Under California's theory of continuous accrual, "a series of wrongs or injuries may be viewed as each triggering its own limitations period, such that a suit for relief may be partially time-barred as to older events but timely as to those within the applicable limitations period." Aryeh, 55 Cal. 4th at 875-76. To determine when this exception applies, courts look "to the nature of the obligation allegedly breached." Id. at 1200. The key inquiry is whether the alleged violations of that duty were alleged to be recurring or not. Hogar Dulce Hogar v. Comm. Dev. Comm'n, 110 Cal.App.4th 1288, 1295 (2003) ("When an obligation or liability arises on a recurring basis, a cause of action accrues each time a wrongful act occurs, triggering a new limitations period.") By its nature, the duty Sherwin-Williams owed—the duty not to make misleading representations—was a continuing one, susceptible to recurring breaches. The alleged acts of wrongdoing recurred from 2008 to as late as 2013. Accordingly, each alleged breach must be treated as triggering a new statute of limitations.

Defendants' fraud-based counterclaims relate back to their allegations of concealment, fraud, and misrepresentation in their original counterclaim filed October 1, 2013. Fed. R. Civ. P. 15(c)(1)(B). As a result, any claim accruing on or after October 1, 2010 will not be barred by the statute of limitations. But because Defendants' SACC describes acts of fraud and misrepresentations accruing after this date in addition to those accruing earlier, the Court cannot grant the motion to dismiss on this ground. (E.g., SACC ¶¶ 20(h)-(l).)

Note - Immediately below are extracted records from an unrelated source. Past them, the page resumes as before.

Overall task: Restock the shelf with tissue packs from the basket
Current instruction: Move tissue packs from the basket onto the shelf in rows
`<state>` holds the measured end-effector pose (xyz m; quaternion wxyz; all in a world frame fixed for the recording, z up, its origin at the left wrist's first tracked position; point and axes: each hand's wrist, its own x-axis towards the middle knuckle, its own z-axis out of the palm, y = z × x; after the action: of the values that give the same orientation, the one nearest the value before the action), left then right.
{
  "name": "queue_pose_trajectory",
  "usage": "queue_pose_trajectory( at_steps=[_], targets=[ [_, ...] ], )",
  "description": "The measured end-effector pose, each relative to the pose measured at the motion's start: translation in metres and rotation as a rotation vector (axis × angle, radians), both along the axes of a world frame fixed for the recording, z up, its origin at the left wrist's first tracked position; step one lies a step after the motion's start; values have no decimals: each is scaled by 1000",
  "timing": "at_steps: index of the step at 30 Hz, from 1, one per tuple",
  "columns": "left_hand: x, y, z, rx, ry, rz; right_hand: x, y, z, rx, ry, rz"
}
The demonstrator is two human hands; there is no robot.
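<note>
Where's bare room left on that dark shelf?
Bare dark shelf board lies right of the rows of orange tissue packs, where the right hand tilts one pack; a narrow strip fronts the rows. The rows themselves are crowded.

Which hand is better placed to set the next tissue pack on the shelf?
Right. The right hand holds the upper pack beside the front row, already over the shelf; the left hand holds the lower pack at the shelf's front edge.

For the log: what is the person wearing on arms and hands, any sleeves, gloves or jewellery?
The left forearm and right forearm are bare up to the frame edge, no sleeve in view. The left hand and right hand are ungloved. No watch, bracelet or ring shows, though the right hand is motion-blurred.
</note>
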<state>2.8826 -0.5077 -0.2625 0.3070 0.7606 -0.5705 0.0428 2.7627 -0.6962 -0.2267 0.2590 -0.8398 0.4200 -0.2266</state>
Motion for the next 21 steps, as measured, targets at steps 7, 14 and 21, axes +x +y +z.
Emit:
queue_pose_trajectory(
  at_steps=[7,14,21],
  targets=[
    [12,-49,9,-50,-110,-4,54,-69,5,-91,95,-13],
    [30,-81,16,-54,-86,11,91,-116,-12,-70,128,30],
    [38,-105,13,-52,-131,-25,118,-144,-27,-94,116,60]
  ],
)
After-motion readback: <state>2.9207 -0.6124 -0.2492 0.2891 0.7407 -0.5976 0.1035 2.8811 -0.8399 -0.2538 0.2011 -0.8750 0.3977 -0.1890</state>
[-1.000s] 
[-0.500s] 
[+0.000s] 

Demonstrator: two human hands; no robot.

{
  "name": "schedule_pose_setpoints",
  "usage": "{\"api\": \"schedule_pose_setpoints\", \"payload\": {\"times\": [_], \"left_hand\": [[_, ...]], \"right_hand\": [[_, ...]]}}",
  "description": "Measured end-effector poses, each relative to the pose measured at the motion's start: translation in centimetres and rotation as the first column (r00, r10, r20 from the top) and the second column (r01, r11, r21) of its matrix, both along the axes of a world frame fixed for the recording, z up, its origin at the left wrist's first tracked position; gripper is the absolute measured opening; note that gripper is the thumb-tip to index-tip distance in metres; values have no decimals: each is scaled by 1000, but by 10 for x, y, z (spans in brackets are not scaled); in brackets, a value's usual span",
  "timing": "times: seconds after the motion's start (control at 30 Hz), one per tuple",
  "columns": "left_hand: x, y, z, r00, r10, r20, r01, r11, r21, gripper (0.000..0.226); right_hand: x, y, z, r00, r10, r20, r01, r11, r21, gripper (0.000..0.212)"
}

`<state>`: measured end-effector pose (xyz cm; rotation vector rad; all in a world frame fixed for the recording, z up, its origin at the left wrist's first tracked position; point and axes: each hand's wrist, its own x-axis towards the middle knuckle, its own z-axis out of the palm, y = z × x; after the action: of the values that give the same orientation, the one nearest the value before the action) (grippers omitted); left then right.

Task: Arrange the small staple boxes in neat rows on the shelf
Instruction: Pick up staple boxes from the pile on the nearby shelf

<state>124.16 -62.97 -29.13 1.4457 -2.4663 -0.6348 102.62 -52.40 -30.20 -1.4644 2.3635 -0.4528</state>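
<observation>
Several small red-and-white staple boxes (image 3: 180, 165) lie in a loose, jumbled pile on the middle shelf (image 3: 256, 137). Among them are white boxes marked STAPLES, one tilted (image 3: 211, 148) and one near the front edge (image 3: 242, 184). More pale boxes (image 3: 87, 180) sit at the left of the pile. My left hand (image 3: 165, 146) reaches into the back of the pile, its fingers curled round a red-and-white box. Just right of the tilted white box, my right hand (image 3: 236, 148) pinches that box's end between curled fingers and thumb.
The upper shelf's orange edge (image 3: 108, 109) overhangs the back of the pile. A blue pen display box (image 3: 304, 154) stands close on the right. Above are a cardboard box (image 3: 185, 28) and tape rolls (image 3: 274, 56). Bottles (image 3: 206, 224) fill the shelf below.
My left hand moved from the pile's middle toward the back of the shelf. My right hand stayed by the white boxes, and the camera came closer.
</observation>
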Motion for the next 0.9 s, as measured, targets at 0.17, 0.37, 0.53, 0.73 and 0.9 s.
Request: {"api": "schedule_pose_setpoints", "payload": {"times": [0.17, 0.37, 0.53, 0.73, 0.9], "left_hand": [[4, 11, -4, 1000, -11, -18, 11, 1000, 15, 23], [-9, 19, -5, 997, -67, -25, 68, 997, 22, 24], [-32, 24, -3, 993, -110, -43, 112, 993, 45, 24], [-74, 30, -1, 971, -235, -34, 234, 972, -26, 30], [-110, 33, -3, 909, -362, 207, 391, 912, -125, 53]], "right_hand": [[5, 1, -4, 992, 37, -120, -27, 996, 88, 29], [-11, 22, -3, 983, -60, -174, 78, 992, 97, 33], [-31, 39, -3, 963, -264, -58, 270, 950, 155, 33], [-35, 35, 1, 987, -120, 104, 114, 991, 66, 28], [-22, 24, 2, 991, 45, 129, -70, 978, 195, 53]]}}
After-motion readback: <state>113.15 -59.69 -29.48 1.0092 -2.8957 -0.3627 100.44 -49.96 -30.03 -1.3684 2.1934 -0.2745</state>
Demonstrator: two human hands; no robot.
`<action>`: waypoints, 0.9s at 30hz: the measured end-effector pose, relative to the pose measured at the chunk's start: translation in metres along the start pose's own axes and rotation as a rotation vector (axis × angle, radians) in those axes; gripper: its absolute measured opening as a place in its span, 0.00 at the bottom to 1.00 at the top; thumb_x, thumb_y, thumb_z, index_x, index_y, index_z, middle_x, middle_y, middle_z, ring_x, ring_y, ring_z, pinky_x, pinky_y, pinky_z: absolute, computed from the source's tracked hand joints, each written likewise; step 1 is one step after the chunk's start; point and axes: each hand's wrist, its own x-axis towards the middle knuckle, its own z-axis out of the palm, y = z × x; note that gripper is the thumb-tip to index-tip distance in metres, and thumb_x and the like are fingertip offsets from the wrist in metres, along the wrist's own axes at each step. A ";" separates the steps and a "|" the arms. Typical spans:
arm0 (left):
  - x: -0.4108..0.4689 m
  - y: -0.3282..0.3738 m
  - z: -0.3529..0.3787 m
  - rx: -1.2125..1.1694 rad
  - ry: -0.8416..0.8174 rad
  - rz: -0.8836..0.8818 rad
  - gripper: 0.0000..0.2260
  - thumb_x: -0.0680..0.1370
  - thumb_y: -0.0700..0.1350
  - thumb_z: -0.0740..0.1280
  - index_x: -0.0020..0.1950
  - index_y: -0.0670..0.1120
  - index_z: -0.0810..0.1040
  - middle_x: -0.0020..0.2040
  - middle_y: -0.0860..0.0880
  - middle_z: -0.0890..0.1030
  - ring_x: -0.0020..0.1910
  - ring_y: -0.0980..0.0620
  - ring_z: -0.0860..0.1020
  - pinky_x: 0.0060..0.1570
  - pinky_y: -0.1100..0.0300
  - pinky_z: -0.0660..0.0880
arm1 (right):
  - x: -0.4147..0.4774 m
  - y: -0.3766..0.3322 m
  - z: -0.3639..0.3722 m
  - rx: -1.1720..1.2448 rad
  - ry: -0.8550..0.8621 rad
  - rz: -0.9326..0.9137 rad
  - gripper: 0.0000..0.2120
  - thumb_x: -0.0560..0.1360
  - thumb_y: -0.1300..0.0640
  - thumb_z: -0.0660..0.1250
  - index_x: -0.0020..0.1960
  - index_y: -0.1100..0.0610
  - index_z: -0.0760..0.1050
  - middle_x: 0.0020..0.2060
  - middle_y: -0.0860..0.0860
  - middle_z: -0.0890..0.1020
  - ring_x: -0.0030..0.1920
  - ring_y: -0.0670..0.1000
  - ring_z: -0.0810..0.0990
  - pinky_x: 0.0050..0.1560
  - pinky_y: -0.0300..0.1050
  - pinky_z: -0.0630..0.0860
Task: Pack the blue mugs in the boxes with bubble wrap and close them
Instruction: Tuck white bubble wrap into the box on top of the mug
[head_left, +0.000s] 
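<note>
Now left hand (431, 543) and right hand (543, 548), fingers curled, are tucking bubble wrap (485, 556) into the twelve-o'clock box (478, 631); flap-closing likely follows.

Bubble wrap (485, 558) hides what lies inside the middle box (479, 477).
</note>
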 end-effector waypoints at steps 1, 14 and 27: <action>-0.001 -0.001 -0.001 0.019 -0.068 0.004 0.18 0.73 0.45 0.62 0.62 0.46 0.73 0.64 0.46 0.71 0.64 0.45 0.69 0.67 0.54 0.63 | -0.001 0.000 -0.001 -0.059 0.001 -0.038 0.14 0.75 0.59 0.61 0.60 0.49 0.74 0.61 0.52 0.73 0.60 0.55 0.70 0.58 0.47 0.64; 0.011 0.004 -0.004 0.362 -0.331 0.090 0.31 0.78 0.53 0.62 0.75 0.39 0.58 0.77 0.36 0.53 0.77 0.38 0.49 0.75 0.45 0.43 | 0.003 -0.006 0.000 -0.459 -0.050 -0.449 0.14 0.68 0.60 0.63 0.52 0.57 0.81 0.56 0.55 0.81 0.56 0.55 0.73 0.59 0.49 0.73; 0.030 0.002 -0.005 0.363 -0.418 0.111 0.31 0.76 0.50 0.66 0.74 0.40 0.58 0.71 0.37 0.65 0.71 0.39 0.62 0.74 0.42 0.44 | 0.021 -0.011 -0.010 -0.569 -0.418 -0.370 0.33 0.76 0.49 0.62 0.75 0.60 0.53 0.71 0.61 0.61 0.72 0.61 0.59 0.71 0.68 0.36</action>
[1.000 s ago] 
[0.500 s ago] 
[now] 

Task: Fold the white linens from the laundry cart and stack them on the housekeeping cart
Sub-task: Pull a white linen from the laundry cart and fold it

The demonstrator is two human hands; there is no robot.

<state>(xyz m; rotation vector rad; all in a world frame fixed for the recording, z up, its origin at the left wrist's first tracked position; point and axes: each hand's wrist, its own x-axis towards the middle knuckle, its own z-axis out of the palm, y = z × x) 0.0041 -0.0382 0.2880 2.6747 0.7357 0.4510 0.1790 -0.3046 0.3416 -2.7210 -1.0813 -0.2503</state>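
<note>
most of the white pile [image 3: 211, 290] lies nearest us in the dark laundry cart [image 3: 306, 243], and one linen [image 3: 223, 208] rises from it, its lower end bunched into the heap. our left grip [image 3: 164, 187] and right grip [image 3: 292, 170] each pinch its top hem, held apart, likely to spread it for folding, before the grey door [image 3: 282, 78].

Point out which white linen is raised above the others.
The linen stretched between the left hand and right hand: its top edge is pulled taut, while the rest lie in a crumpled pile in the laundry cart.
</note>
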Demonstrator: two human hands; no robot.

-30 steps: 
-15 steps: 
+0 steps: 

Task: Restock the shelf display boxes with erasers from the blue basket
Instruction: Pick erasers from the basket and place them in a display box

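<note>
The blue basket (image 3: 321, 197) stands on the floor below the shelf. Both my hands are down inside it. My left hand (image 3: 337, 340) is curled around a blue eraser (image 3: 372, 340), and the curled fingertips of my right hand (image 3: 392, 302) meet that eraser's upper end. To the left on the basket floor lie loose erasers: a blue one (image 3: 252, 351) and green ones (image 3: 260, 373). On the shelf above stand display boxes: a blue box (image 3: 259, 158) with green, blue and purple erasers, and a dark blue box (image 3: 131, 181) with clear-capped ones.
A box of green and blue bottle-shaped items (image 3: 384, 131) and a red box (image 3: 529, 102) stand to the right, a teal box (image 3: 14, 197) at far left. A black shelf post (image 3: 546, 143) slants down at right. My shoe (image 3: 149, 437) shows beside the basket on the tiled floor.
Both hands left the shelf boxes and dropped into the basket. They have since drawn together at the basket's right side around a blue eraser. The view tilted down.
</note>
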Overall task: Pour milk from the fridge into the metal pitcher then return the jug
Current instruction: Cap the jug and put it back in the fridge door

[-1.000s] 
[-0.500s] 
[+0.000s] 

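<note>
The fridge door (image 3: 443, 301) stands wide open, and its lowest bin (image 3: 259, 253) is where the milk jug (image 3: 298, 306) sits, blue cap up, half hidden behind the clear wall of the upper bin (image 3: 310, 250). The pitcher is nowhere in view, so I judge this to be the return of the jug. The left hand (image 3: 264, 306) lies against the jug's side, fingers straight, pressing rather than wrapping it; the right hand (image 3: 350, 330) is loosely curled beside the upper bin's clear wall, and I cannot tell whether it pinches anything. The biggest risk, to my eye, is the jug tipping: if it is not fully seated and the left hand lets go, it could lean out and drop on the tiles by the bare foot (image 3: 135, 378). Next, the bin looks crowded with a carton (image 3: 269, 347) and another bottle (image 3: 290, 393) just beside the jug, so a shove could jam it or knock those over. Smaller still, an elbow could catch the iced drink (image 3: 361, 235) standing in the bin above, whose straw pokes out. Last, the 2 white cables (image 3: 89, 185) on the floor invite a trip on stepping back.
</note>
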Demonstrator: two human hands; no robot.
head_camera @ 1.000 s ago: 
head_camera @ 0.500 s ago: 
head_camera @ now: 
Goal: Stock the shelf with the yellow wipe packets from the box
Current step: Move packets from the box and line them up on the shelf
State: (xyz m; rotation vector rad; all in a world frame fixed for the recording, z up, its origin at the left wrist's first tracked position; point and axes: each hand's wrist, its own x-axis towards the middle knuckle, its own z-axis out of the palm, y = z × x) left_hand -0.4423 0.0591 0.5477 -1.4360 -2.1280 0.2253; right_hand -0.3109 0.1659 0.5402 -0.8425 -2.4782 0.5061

2. Sufficiency under the Applicable Pleading Standards

The parties agree that, because these claims sound in fraud, Defendants' pleading must satisfy Rule 9(b)'s particularity requirement. Vess, 317 F.3d at 1103-04. In addition, "claims of fraud or mistake . . . must, in addition to pleading with particularity, also plead plausible allegations." Cafasso v. Gen. Dynamics C4 Sys., 637 F.3d 1047, 1055 (9th Cir. 2011) (citing Twombly, 550 U.S. at 556).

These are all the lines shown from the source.